Dan was motivated to get his own and it showed. He had his game face on and stayed focused on his presentation. More little cutts came in for the time being.

Meanwhile, I tried another hole and pulled up another brookie after some active jigging. This one was a bit smaller and had a messed up jaw, like some of the other brookies in the lake.










Dan was next to score on a better fish, with a pretty nice cutthroat. It was his best fish thus far and gave him something to smile about:










Still working on that brookie though.

Speaking of brookies, one last untouched hole had mostly refrozen and escaped our attention. It also appeared to be over some weeds, so I wasn't sure how productive it would be. Still, a new hole always holds promise.

While pulling my jig up to see if it was covered in weeds, I noticed a nice fish moving around below it, through the hole. It was a brookie, as the fins would have me believe.
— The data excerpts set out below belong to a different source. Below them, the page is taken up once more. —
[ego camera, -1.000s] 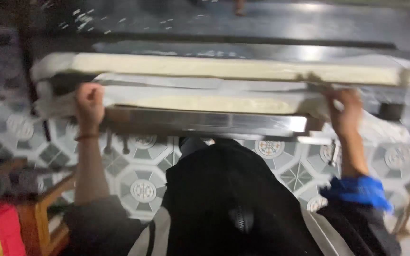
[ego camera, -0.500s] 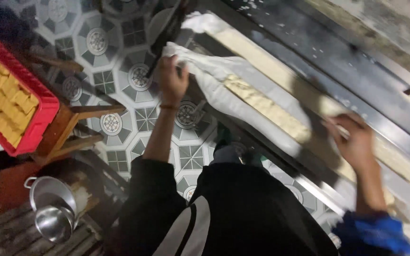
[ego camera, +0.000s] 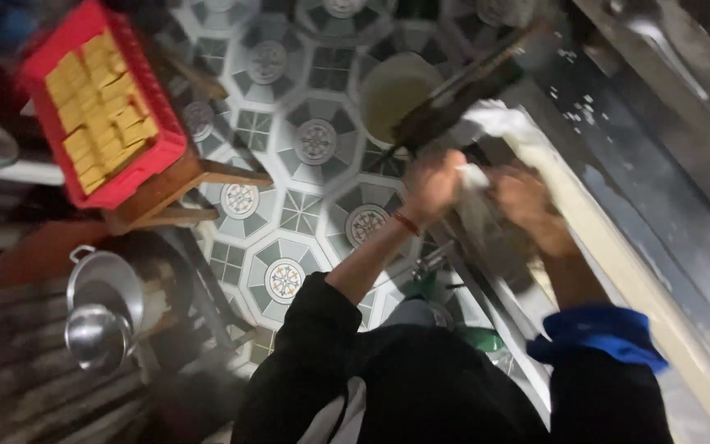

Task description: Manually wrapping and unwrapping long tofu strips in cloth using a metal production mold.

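White cloth (ego camera: 486, 123) bunched at long tray's (ego camera: 618, 263) far end; both hands' fingers pinching it.

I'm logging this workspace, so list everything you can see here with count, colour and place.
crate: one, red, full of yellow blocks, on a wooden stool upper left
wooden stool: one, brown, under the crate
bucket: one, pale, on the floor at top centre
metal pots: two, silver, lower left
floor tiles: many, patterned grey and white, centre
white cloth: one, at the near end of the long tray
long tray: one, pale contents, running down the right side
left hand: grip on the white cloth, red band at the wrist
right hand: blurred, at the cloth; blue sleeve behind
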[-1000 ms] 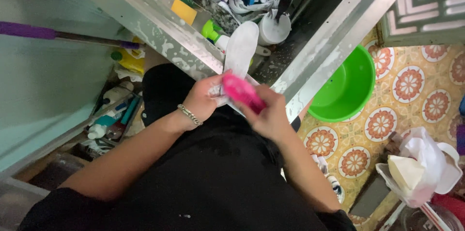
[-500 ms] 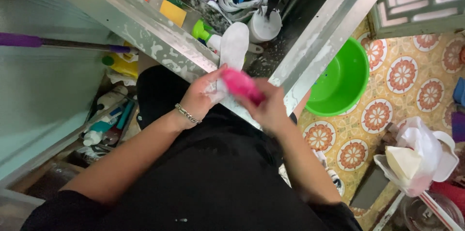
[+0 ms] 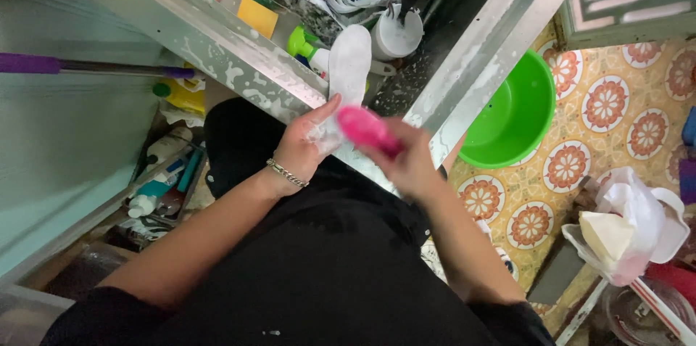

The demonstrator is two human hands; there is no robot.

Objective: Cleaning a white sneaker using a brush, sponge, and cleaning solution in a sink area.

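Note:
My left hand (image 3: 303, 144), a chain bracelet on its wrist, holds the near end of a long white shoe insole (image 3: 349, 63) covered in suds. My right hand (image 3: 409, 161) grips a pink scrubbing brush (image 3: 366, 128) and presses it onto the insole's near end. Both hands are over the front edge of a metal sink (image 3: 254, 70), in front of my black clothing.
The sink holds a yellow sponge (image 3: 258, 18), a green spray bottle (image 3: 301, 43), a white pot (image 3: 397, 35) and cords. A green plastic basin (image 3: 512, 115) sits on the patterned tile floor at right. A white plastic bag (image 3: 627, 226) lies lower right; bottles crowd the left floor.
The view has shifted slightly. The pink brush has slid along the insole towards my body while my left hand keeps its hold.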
Another dip was all it took to confirm, as another 18" female hit the ice.










With my day already over par, this fat girl payed me overtime in the satisfaction department.

The next hour was much slower, but held a couple more small cutthroat from a set of holes farther away from where we'd been fishing. While focused on a missed bite with follow-ups, I heard Dan shout "Brookie!" from the last hole I'd fished over there.

Dropping my gear, I ran over to him in time to see the beauty get hoisted out of the hole. A dolled-up male in full autumn apparel shone in his hands.










Talk about payoff for one's patience huh? Wow, what a great looking fish! At 19", it was also tall and girthy.










Right after the quick photoshoot, he released it and gave me a nod stating that "Now we can leave". His steadfast will to catch a brookie was rewarded handsomely. We packed up our things and stopped to fish our first holes for a short while before embarking on another grueling push through the snow to leave.

The snow was pretty deep, though at least it was fluffy and much easier to move through than late season ice-crusted snow. It still kicked my butt though.










Dan seemed unfazed on the hike back, taking point and blazing the trail through the parts I'd mistakenly led us around, going in. He was likely charged by that awesome brookie. I'm grateful he was in front because my legs were screaming by the time we were back to his truck.

Furthermore, I must thank Dan for offering his vehicle for the trip. My Sentra wouldn't have gotten us close enough to Shangri-La for us to effectively hike to the promised land. He was a good sport all day and great company for such an ambitious trip.

As I reflect upon the last several weeks, I'm left with gratitude for this beautiful world we live in and the opportunity to enjoy this life that is a blessing. Keep on living, folks! We're lucky to be here.

Happy Fishing, Humans.


----------



## Dunkem (May 8, 2012)

Nice story Loah. Sorry for your loss of a good friend.


----------



## Slayer (Feb 3, 2013)

Awesome post!! Great pics! Thanks for sharing.


----------



## Size Matters (Dec 22, 2007)

Awesome report and photos love the mix of fish as always you have proven why you are LOAH!!!8)8)8)


----------



## Clarq (Jul 21, 2011)

LOAH said:


> With my day already over par, this fat girl payed me overtime in the satisfaction department.


Quote of the year right here. :mrgreen:

Great fish, btw.


----------



## wyogoob (Sep 7, 2007)

Great story and pics; nice fish!

.


----------



## LOAH (Sep 29, 2007)

Thanks everybody. I appreciate your time to read it.


----------